Hot Glass Studio

Year 2001

Type Commercial

Size 30,000 sq. ft.

Client Corning Museum of Glass

Project Team

Ingalill Wahlroos, Project Architect

Flavio Stigliano, Design Team

Engineering

Delta Engineers, Structural Engineering

The Hot Glass Studio is a school where students learn to work with glass as an artistic medium and draws people from all over the world to teach, study and learn about glassmaking. Located in an existing building by Wallace Harrison (1951) that consists of a 480-foot-long glass block wall, the new design features a long aluminum entrance ramp that slices into the original façade at an acute angle. A plane of glass cantilevers beyond the façade and is angled to capture reflected views of the Summer Stage and the Corning Museum of Glass.

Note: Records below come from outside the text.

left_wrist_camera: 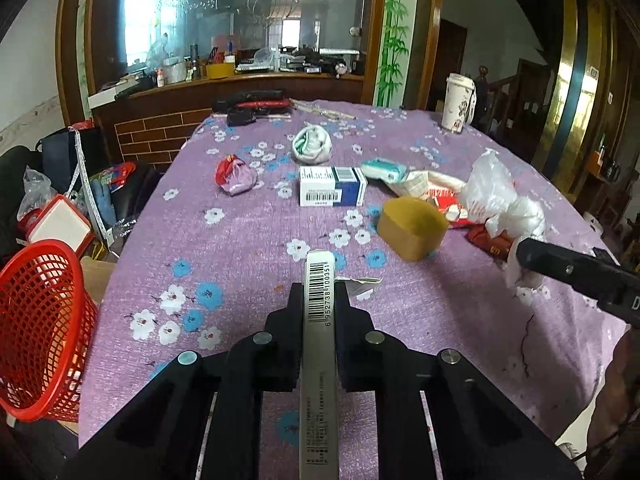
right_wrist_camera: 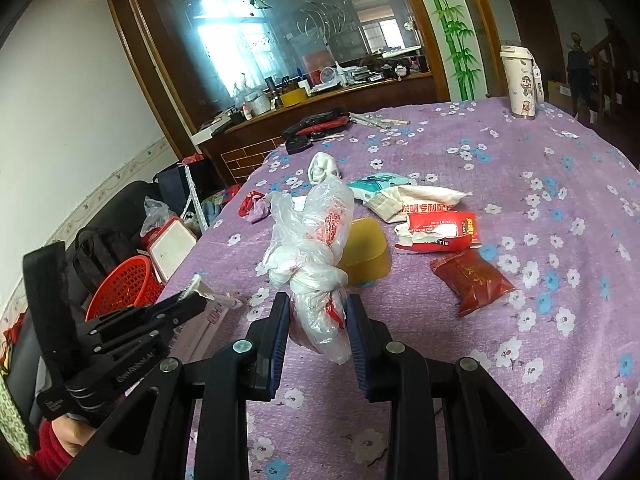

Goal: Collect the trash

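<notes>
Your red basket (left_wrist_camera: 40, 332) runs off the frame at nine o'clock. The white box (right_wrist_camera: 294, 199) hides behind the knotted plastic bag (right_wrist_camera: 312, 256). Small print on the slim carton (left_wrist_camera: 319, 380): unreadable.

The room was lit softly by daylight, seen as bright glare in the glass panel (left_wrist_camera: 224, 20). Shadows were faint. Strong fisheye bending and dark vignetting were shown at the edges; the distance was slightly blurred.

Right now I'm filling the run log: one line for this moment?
left tongs: shut on flat barcode box | right tongs: shut on knotted plastic bag | red basket: beside table
</notes>
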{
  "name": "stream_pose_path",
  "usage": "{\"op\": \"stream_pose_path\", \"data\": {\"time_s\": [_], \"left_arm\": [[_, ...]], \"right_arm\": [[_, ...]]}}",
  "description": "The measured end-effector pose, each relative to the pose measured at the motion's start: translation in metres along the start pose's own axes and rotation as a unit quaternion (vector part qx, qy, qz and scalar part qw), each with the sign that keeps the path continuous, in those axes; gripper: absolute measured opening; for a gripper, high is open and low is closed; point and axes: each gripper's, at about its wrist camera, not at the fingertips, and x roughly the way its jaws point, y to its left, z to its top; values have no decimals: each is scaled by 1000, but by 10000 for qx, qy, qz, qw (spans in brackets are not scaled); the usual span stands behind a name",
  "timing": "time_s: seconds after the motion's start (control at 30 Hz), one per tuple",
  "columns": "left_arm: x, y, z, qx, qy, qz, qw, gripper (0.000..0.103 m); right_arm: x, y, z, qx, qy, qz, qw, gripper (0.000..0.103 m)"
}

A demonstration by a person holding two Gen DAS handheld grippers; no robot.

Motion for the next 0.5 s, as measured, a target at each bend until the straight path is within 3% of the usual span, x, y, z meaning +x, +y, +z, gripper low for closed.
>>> {"op": "stream_pose_path", "data": {"time_s": [0.5], "left_arm": [[-29,9,4,-57,-319,-6,9995,13]], "right_arm": [[-4,11,0,-101,-7,30,9999,31]]}}
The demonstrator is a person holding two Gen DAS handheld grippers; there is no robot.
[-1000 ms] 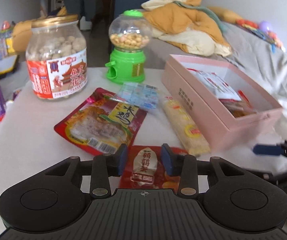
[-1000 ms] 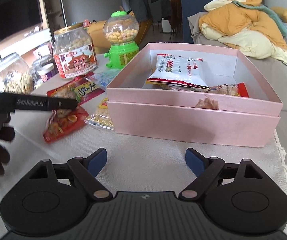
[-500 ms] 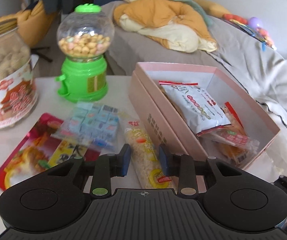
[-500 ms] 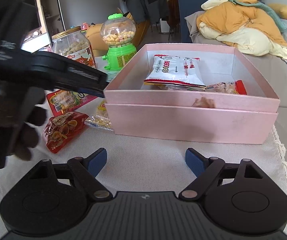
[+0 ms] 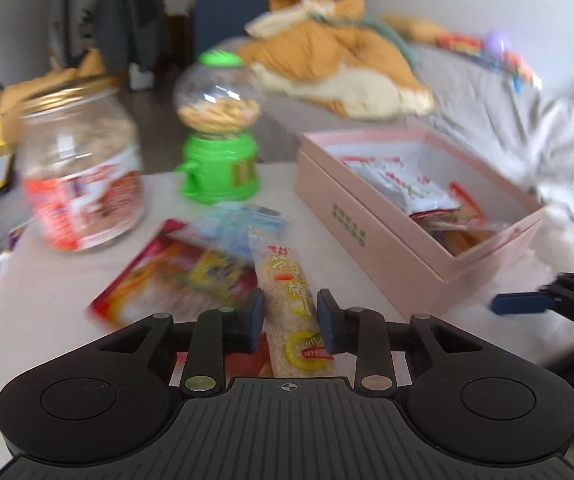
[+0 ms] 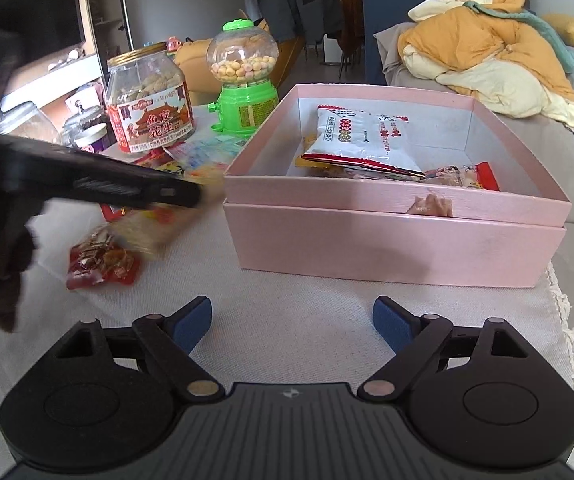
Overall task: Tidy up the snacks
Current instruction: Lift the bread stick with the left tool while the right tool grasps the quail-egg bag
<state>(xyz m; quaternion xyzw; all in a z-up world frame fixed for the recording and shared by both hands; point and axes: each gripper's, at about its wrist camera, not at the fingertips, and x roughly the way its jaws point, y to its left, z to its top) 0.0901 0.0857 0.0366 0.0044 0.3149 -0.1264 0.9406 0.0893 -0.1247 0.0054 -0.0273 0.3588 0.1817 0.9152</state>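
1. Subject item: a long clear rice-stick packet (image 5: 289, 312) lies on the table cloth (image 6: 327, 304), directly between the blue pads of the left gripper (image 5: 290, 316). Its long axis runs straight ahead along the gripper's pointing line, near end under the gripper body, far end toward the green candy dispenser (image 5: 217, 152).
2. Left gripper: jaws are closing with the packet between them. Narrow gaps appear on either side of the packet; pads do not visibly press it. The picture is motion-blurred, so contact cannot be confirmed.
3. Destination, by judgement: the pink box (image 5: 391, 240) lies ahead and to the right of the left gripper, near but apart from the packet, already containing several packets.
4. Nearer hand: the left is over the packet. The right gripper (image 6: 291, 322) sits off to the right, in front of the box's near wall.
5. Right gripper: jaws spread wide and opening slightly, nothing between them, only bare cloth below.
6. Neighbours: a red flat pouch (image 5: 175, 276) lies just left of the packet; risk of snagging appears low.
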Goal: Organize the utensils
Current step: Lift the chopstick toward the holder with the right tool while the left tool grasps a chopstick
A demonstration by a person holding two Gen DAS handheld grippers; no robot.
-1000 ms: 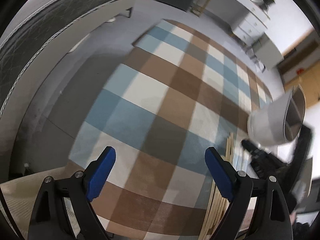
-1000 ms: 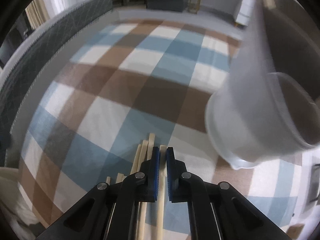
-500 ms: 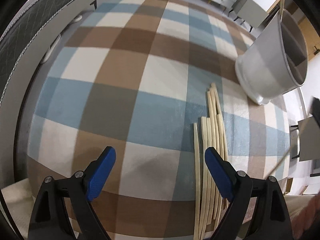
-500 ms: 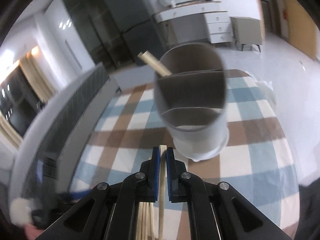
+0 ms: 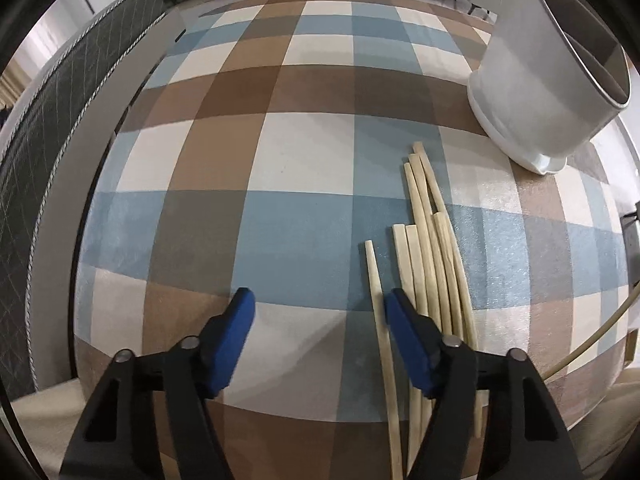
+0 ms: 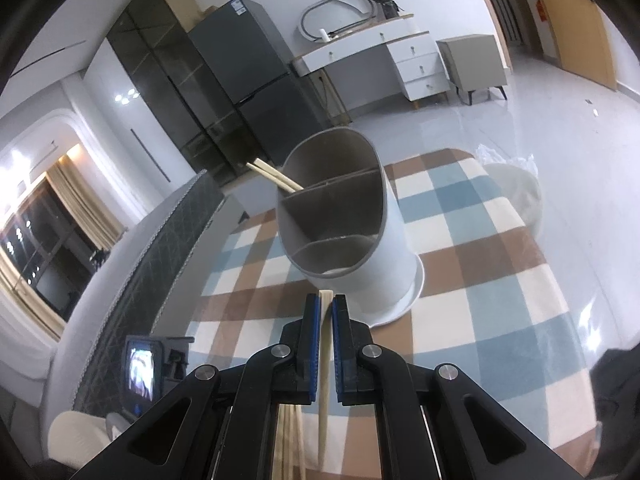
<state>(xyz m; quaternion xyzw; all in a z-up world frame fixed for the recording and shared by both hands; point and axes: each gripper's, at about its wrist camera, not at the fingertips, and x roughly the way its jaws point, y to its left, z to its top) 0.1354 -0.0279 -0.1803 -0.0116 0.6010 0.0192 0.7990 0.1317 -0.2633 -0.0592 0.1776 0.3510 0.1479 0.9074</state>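
Chopsticks [image 5: 430,264] lie bunched on the checked cloth [image 5: 280,160], with the holder [image 6: 352,232] standing just beyond their tips at about one o'clock. The right gripper [image 6: 327,304] is clamped on one chopstick [image 6: 324,360], lifted and aimed at the holder, whose far compartment already has a pair [image 6: 272,176]. That looks like the carrying step; next it needs the stick tipped end-down over a compartment, clear of the dividers. The left gripper [image 5: 318,312] hangs over the bunch, jaws closing with the leftmost stick [image 5: 380,340] between them, not yet pinched as far as I can tell. Open cloth runs from nine to twelve o'clock; the table edge curves near at three, with the holder close to it.
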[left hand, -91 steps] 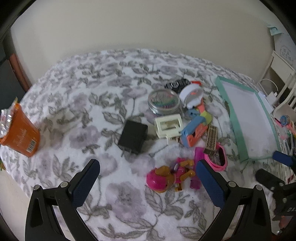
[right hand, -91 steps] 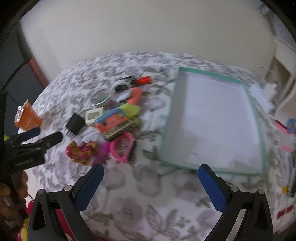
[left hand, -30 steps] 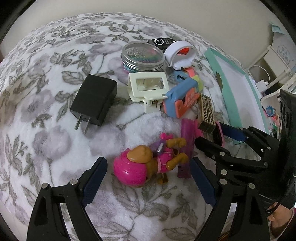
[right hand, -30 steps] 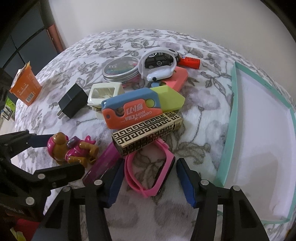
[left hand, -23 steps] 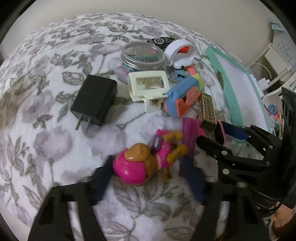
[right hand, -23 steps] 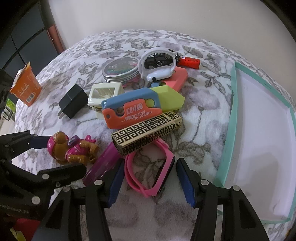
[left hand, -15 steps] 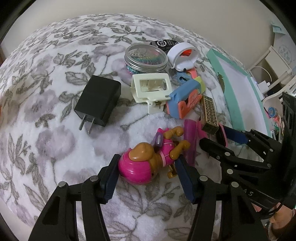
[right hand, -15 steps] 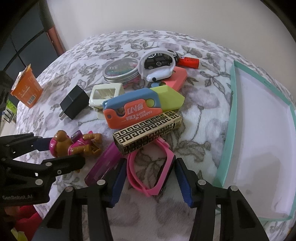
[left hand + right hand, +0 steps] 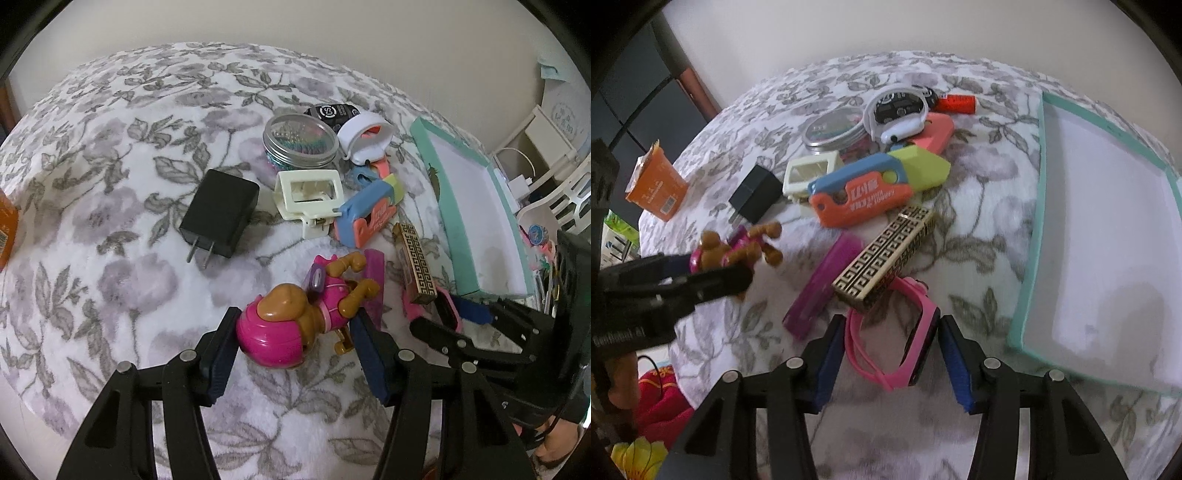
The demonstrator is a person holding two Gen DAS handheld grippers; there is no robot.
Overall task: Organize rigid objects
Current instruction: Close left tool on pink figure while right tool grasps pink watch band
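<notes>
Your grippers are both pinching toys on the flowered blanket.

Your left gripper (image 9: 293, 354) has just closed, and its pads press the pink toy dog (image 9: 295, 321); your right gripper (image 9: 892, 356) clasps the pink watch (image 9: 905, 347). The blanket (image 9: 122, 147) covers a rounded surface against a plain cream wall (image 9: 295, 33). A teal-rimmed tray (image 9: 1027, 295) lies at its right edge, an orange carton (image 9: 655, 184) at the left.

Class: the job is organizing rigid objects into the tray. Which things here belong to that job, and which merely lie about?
Job:
- pink-helmeted toy puppy, clamped in left gripper
- pink plastic watch, between right gripper pads
- gold-patterned box
- teal-rimmed white tray

Lying about:
- orange carton
- floral blanket
</notes>
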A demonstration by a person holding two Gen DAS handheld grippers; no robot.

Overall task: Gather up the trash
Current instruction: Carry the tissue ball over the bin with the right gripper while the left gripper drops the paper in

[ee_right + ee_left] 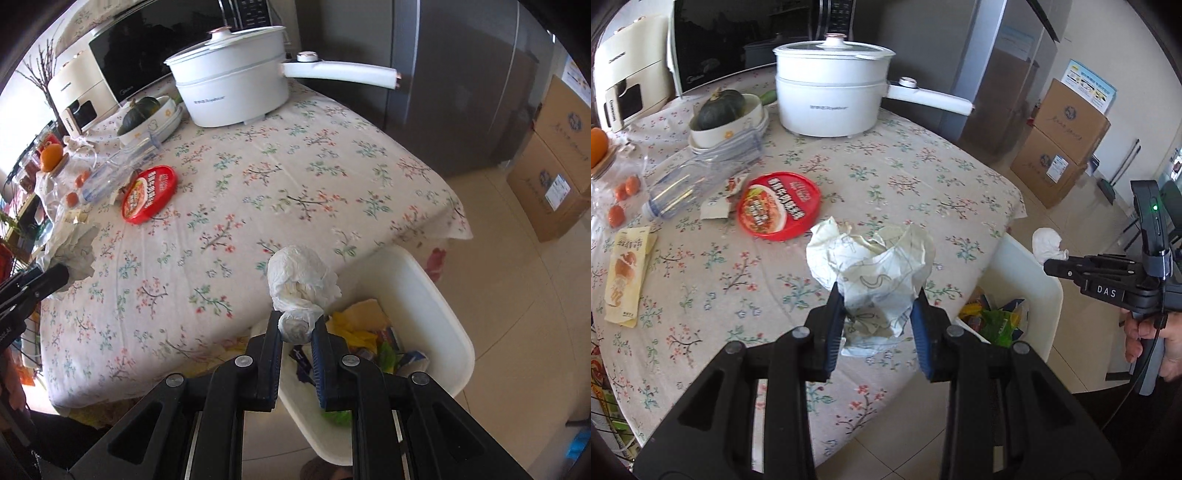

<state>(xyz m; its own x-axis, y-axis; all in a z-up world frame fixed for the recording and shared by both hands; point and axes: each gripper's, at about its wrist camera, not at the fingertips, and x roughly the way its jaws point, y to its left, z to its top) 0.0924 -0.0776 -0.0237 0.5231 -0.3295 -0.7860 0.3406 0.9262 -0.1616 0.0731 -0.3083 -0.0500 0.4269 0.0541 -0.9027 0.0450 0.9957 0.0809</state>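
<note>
My left gripper [878,295] is shut on a crumpled printed paper wrapper [871,266] and holds it above the table's near right corner; the wrapper also shows in the right wrist view [74,247]. My right gripper [297,325] is shut on a wad of white tissue [301,280] and holds it over the near rim of a white trash bin [436,295]. The bin [1023,269] stands on the floor beside the table and holds coloured wrappers [369,336]. On the table lie a red round lid [778,206], a clear plastic bottle [687,184], a torn sachet [720,203] and a yellow packet [626,273].
A floral-clothed table [886,177] carries a white electric pot [831,96], a bowl with a green squash [720,107], a bag of small oranges [620,192], a microwave [738,33]. A grey fridge [461,74] and stacked cardboard boxes [1060,147] stand behind.
</note>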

The oblique angles continue inside the Studio, inviting visitors into the space to explore the wonders of art glassmaking.

 

In addition to a large hot shop with multiple glory holes and amphitheater seating, the Studio features lampworking shops, studios for casting, sandblasting and other cold working techniques, a hot glass studio with multiple stations for glassblowing for walk-in visitors, classrooms, mezzanine offices, a flex multi-purpose space and a fine art gallery.

 

The Hot Glass Studio is part of the Corning Museum of Glass campus in Corning, New York that includes the Corning North Wing Expansion by Thomas Phifer (2015), the Rakow Library by Bohlin Cywinski Jackson (2002), the Corning Museum of Glass by Smith-Miller+ Hawkinson (2000), the Glass Museum by Gunnar Birkerts (1981) and the Steuben Factory by Harrison Abramowitz (1951).

The Hot Glass Studio and the Summer Stage were conceived, designed and constructed together, and are linked by geometries that reach across a dividing parking lot. Together, these projects provide a living laboratory that explore the beauty and experiential nature of glass.